Sue Wilkinson, left, and Celia Kitzinger outside central London's High Court, before the hearing to recognize their marriage. ((Lefteris Pitarakis/Associated Press))

A British lesbian couple took their fight for same-sex marriage to court in London on Tuesday, hoping to get their marriage vows in Canada recognized at home.

Celia Kitzinger and Sue Wilkinson were married in Vancouver three years ago. But their marriage has not yet been recognized in Britain.

Lawyers for the two women will argue before Britain's High Court that the country's failure to recognize their marriage violates their human rights.

"Our experience of marriage is that it's a lot more than just a word," Kitzinger told the Associated Press.

'Why this opposition?'

"We're not going to gain any more protections or rights, as far as we know.
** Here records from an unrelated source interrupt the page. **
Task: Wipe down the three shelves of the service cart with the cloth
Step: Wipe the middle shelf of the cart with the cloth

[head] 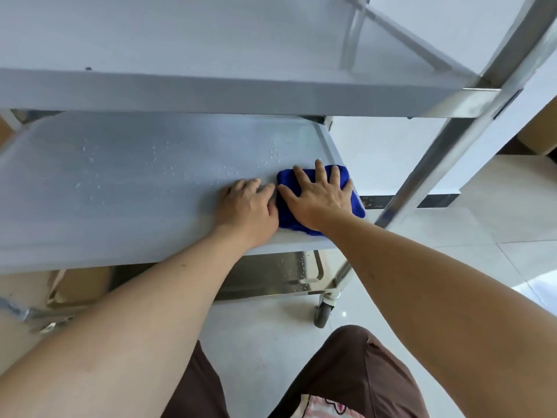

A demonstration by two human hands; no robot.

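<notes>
Right hand (319, 197) spread flat on blue cloth (346, 194), pressing it to the middle shelf (120, 188) at its right end; left hand (247, 206) resting alongside, fingers loosely curled, holding nothing. Water drops (168, 164) left to wipe.

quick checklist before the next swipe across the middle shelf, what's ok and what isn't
1. Right hand pressed flat on the blue cloth: ok.
2. Cloth lies fully on the middle shelf: not ok, its right edge reaches past the rim.
3. Water droplets left of the cloth wiped: not ok.
4. Left hand clear of the swipe path: not ok, it rests beside the cloth.
5. Bottom shelf dry: not ok, droplets show.
6. Top shelf clean: cannot tell.
</notes>
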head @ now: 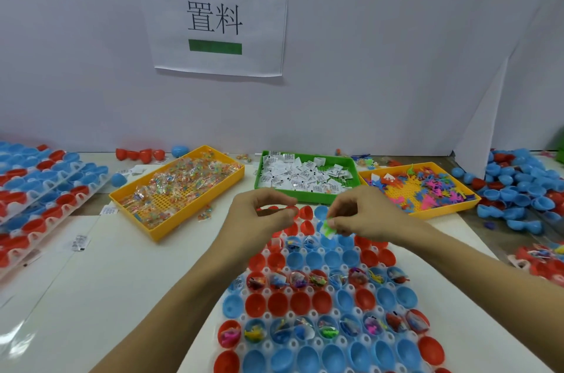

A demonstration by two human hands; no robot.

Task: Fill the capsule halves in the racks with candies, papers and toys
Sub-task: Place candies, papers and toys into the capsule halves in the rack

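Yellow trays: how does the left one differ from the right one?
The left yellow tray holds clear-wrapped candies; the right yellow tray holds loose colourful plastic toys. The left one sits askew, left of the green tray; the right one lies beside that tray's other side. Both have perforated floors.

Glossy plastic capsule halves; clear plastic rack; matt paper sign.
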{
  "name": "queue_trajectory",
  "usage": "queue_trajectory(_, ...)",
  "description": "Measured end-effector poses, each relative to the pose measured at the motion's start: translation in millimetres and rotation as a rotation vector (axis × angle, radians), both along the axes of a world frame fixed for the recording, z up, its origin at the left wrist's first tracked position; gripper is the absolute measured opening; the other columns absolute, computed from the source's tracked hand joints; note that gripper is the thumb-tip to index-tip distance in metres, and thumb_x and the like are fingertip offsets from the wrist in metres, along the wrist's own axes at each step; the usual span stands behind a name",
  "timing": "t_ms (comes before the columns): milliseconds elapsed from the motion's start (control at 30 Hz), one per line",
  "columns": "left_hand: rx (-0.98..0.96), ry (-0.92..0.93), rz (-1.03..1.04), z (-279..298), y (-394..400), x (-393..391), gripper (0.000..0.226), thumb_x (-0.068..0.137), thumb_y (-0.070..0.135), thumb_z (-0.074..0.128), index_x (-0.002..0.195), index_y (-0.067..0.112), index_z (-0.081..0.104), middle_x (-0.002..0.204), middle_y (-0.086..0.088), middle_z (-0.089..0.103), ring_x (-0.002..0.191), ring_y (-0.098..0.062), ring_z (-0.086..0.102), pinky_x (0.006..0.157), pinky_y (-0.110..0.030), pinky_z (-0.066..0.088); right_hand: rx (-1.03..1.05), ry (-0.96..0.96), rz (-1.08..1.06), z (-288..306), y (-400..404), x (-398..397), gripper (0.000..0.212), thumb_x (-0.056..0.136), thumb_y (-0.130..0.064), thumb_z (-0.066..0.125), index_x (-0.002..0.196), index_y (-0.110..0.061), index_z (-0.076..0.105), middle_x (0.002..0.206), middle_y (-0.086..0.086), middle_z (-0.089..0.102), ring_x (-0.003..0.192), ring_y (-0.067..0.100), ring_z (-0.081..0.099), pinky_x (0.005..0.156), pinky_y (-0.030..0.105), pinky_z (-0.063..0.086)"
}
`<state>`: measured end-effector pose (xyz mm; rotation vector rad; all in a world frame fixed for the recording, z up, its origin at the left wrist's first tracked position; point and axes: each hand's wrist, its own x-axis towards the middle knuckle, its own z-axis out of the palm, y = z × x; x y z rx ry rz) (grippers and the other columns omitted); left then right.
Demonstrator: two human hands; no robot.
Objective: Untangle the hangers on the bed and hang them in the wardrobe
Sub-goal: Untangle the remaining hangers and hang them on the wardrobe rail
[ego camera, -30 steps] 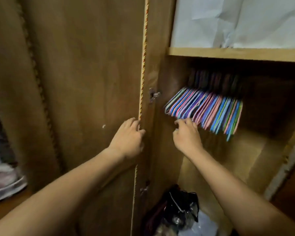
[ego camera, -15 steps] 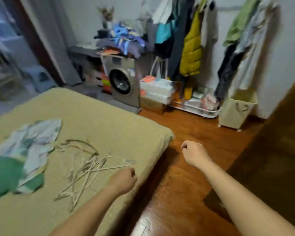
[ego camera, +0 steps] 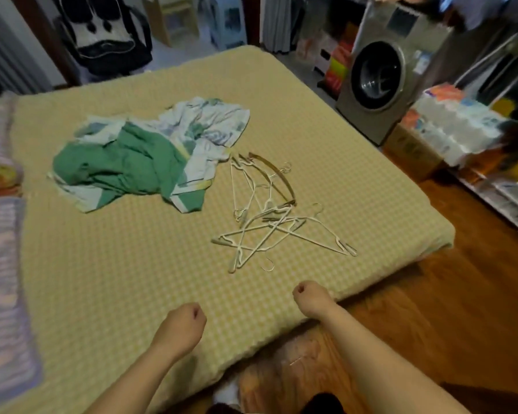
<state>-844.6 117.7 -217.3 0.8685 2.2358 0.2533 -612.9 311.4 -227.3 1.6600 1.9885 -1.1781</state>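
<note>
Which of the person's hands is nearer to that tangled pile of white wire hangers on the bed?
The right hand is nearer, just below the tangled pile of white wire hangers, by the edge of the yellow checked bed. The left hand is lower and further left. Neither touches the pile.

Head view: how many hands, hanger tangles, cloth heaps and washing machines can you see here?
Hands: 2, left hand and right hand
Hanger tangle: 1
Cloth heap: 1
Washing machine: 1
Total: 5
</note>
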Motion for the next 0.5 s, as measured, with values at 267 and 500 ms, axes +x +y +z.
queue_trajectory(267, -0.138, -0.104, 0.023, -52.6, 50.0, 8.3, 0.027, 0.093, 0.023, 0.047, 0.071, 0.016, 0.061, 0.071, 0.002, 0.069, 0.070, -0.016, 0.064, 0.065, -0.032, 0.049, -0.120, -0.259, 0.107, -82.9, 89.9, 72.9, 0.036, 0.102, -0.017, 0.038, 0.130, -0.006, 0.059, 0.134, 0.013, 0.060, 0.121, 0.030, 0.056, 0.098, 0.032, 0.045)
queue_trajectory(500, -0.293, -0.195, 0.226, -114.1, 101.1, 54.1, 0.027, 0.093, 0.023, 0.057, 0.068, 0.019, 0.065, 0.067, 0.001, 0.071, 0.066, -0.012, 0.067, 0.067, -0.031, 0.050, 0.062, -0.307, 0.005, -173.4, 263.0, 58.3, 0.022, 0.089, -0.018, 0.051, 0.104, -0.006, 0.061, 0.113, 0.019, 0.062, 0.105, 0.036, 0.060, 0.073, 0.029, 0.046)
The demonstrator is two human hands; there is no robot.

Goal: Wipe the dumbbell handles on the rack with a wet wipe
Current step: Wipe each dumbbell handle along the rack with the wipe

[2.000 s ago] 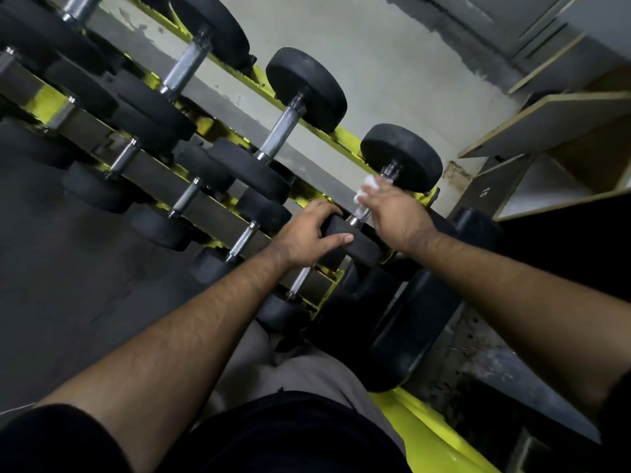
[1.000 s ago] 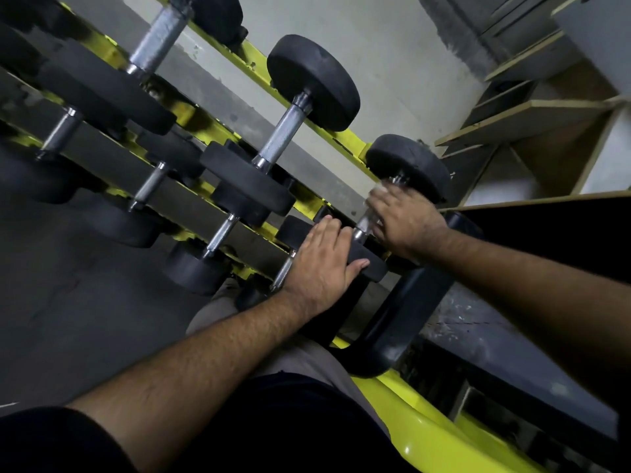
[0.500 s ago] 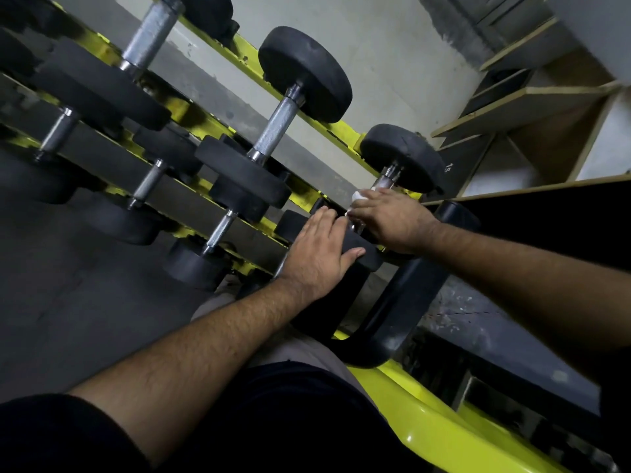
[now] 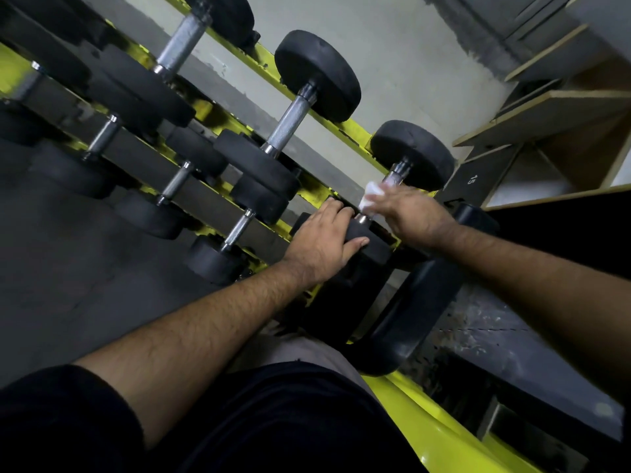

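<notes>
A yellow and grey rack (image 4: pixel 345 131) carries rows of black dumbbells with steel handles. The rightmost dumbbell on the upper row has its far head (image 4: pixel 415 153) up by the wall and its near head (image 4: pixel 370 245) under my left hand (image 4: pixel 322 244), which lies over it with fingers spread and the thumb on its edge. My right hand (image 4: pixel 411 216) holds a white wet wipe (image 4: pixel 372 196) wrapped against that dumbbell's steel handle (image 4: pixel 392 179); most of the handle is hidden by the hand and the wipe.
A neighbouring dumbbell (image 4: pixel 290 121) with a knurled handle sits just left. Smaller dumbbells (image 4: pixel 235 232) fill the lower row. A black curved frame (image 4: pixel 416 302) stands below my right wrist. Wooden shelves (image 4: pixel 553 110) are at the right, and grey floor at the left.
My right hand has slid back and forth along the handle with the wipe, now showing more of the white wipe near the far head. My left hand stays on the near head.
</notes>
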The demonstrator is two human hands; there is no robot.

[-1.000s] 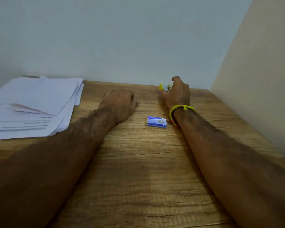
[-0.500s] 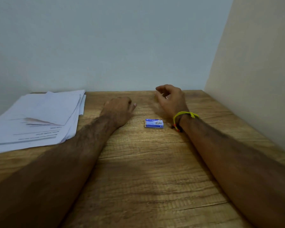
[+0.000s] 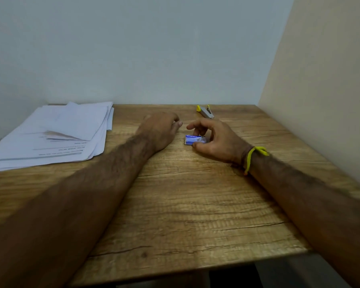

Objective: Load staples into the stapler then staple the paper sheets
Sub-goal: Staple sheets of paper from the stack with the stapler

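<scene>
Although both hands are on the wooden table [image 3: 195,215], the task looks barely begun. The right hand [image 3: 214,140], a yellow cord tied at its wrist, has thumb and fingers curled around the small blue-and-white cardboard staple box [image 3: 194,139], which lies flat on the wood and appears closed; whether the grip is firm enough to lift it I cannot tell. Just to the left of that box, the left hand [image 3: 159,129] rests knuckles-up with fingers loosely curled, holding nothing. Beyond the right hand's fingertips, apart from them, lies the small grey metal stapler with yellow ends [image 3: 205,111], untouched. Well left of the left hand sits the loose pile of white printed paper sheets [image 3: 56,134]. Opening the box, loading and stapling all seem left to do.
</scene>
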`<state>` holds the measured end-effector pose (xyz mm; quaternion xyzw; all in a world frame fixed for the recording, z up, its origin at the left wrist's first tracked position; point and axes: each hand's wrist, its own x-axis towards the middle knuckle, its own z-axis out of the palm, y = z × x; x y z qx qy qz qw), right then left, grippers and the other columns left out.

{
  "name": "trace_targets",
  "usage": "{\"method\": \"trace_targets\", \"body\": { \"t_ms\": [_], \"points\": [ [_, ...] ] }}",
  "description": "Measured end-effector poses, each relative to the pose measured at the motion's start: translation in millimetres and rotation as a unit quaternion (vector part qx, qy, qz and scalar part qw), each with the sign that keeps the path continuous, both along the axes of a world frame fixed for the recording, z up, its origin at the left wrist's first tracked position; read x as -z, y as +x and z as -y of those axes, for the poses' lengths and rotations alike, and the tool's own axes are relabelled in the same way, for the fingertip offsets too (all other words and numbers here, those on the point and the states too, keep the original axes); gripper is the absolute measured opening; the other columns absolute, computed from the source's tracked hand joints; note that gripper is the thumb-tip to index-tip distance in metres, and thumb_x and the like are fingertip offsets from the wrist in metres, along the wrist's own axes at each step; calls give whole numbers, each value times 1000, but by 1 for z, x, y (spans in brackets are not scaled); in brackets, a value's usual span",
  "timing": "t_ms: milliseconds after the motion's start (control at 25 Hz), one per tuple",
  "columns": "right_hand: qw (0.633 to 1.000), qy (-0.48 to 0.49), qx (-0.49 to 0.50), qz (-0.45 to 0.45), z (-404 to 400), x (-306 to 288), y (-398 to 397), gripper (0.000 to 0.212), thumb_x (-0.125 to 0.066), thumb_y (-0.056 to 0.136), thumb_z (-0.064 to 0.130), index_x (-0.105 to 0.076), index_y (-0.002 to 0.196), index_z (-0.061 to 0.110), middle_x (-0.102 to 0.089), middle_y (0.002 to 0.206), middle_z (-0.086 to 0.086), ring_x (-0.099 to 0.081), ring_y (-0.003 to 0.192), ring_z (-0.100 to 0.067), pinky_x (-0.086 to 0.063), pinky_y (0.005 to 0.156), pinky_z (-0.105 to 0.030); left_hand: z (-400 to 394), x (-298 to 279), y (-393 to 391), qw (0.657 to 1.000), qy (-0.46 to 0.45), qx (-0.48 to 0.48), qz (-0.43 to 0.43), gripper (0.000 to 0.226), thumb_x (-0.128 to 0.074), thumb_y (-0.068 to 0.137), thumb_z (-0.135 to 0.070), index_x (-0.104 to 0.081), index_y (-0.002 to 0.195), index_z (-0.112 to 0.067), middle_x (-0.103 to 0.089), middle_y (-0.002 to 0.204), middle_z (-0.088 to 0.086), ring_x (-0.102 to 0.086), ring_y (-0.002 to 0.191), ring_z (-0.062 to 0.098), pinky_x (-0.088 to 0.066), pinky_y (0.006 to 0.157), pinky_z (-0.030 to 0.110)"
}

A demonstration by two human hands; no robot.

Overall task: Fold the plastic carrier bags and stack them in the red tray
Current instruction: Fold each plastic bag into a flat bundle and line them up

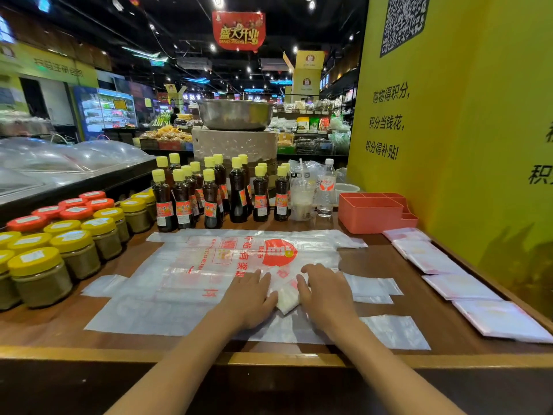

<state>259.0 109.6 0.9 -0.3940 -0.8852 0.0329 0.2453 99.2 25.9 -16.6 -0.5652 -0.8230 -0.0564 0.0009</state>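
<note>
Small ceiling spotlights [311, 4] at twelve o'clock light my view brightly and evenly; the hall behind is dimmer and soft. My desk [419, 298] takes only faint shadows, while the yellow wall [478, 145] at three o'clock carries darker ones (low down). Edges bow, wide-angle style, and blur slightly.

At ten o'clock we see dark sauce bottles [209, 193] with yellow caps; at nine o'clock, yellow-lidded jars [74, 250] and, behind them, red-lidded jars [71, 206]. A water bottle [326, 190] stands near twelve o'clock, beside a lidded drink cup [302, 199]. Beyond, a steel basin [235, 113] sits atop a stone block [233, 143].
</note>
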Motion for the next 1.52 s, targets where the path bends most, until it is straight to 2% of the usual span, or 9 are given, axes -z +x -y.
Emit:
{"method": "trace_targets", "body": {
  "t_ms": [160, 320, 440, 520, 720, 880, 1080, 1280, 1520],
  "points": [
    [989, -147, -9, 12, 2, 0, 15, 44, -42, 101, 55, -56, 133, 28, -65, 125, 4, -62, 109, -15, -50, 93, -30, 2, 4, 22, 992, 118, -38, 33, 57, -37, 98, -59, -42, 144, -25, -52, 143, -1, -46, 128, 18, -38, 107, 34],
    [906, -342, -25, -248, -7, 5, 20, 30, -65, 94, 33, -50, 120, 35, -58, 123, 5, -61, 104, -12, -60, 87, -36, 4, 5, 38, 962, 222, -78, 141, 46, -50, 96, -51, -46, 136, -28, -61, 127, -5, -59, 109, 12, -48, 85, 22],
    [843, -371, -25, -390, -27, -1, 31, 32, -63, 94, 14, -52, 113, 38, -55, 117, 9, -57, 108, -10, -58, 84, -35, -6, -3, 53, 943, 272, -46, 185, 37, -53, 97, -44, -49, 131, -30, -63, 121, -10, -61, 101, 7, -45, 75, 15],
    [828, -356, -12, -433, -51, -7, 47, 33, -58, 94, 6, -58, 116, 30, -56, 116, 10, -55, 112, -11, -53, 84, -29, -26, -12, 59, 934, 295, -19, 200, 31, -55, 97, -39, -51, 127, -32, -63, 118, -13, -60, 100, 4, -46, 76, 17],
    [817, -307, 91, -479, -125, -12, 88, 28, -55, 94, 4, -69, 107, 26, -64, 123, 0, -59, 106, -14, -50, 98, -37, -97, -32, 68, 943, 259, 56, 202, 35, -55, 98, -27, -55, 133, -24, -59, 131, -8, -53, 122, 10, -41, 100, 25],
    [884, -225, 153, -381, -186, -5, 100, 30, -54, 96, 3, -69, 121, 10, -63, 129, -11, -56, 120, -26, -42, 104, -35, -161, -37, 71, 959, 202, 114, 164, 44, -53, 98, -26, -50, 142, -22, -51, 147, -3, -44, 136, 15, -33, 113, 33],
    [970, -81, 150, -172, -211, 13, 92, 36, -42, 103, 10, -62, 132, 15, -56, 133, -10, -59, 113, -28, -46, 94, -37, -238, -31, 64, 971, 160, 119, 134, 47, -47, 101, -18, -44, 147, -24, -42, 155, -3, -37, 142, 18, -29, 115, 33],
    [985, -45, 146, -81, -211, 11, 98, 35, -46, 103, 16, -61, 133, 21, -50, 146, -2, -46, 129, -21, -39, 106, -36, -280, -12, 48, 981, 62, 167, 74, 53, -46, 100, -19, -37, 151, -29, -25, 163, -3, -23, 149, 18, -24, 120, 45],
    [989, -141, 39, -11, -176, 2, 96, 27, -50, 98, 37, -65, 118, 27, -63, 121, 9, -59, 104, -13, -52, 93, -36, -286, 9, 34, 988, -23, 151, 16, 52, -23, 106, -38, -20, 157, -32, -15, 166, -5, -11, 152, 16, -11, 122, 45]
  ]
}}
Since that's the case, why this fierce opposition?"

Kitzinger, 52, and Sue Wilkinson, 49, are both university professors.

Last year, the United Kingdom began allowing civil partnerships. The new legislation does not use the word marriage but does give same-sex couples the same tax and pension rights as married couples.

The law requires couples wishing to form a partnership to register with their local municipal councils. Only gay and lesbian couples are allowed to register for the partnership option.

Gay marriages are legal only in Canada, the Netherlands, Belgium and Spain. In the U.S., Massachusetts alone allows gay marriage, while Vermont and Connecticut permit same-sex civil unions.